Start of Block

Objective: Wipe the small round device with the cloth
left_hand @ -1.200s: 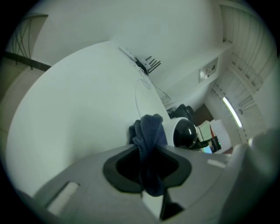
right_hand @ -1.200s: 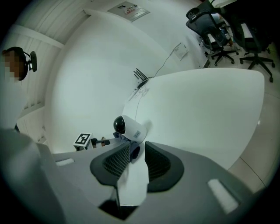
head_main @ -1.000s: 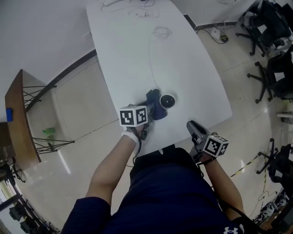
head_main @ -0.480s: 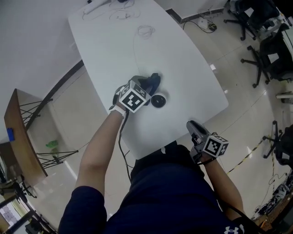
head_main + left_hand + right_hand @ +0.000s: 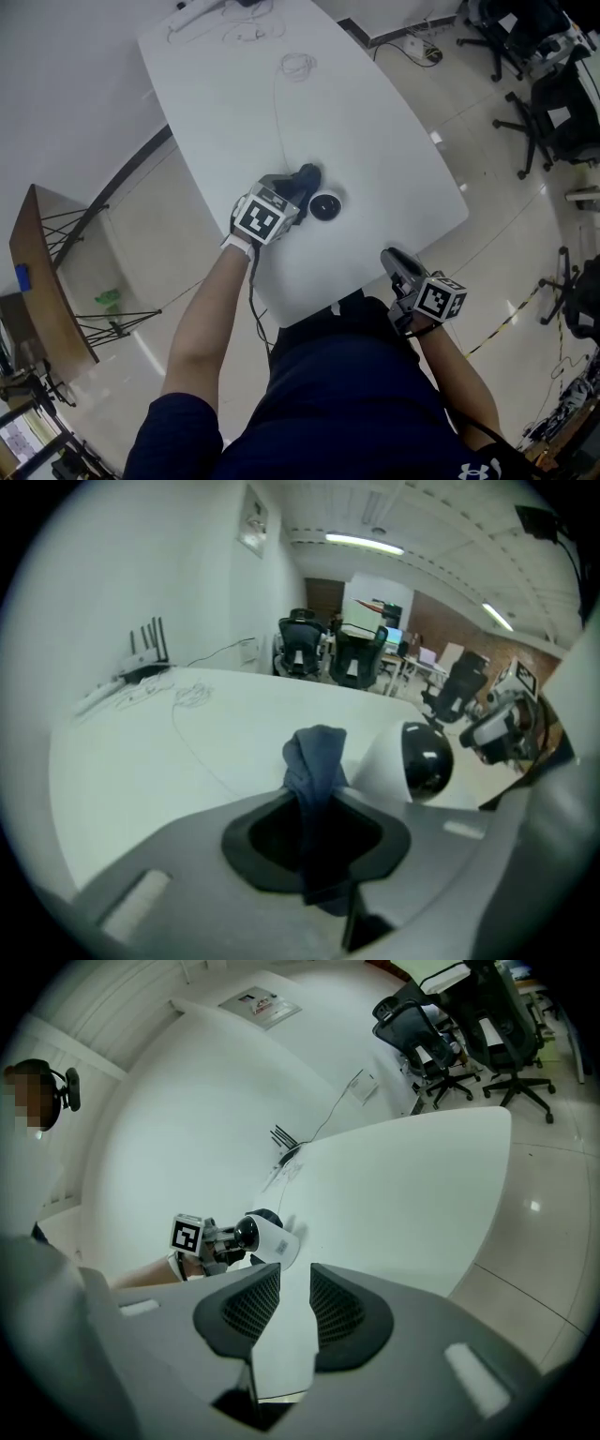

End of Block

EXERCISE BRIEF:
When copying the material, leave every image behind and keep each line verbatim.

RESULT:
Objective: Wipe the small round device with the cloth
left_hand @ -1.200s: 
right_hand @ -1.200s: 
head_main @ -1.000s: 
head_main @ -0.480s: 
head_main + left_hand + right_hand @ +0.000s: 

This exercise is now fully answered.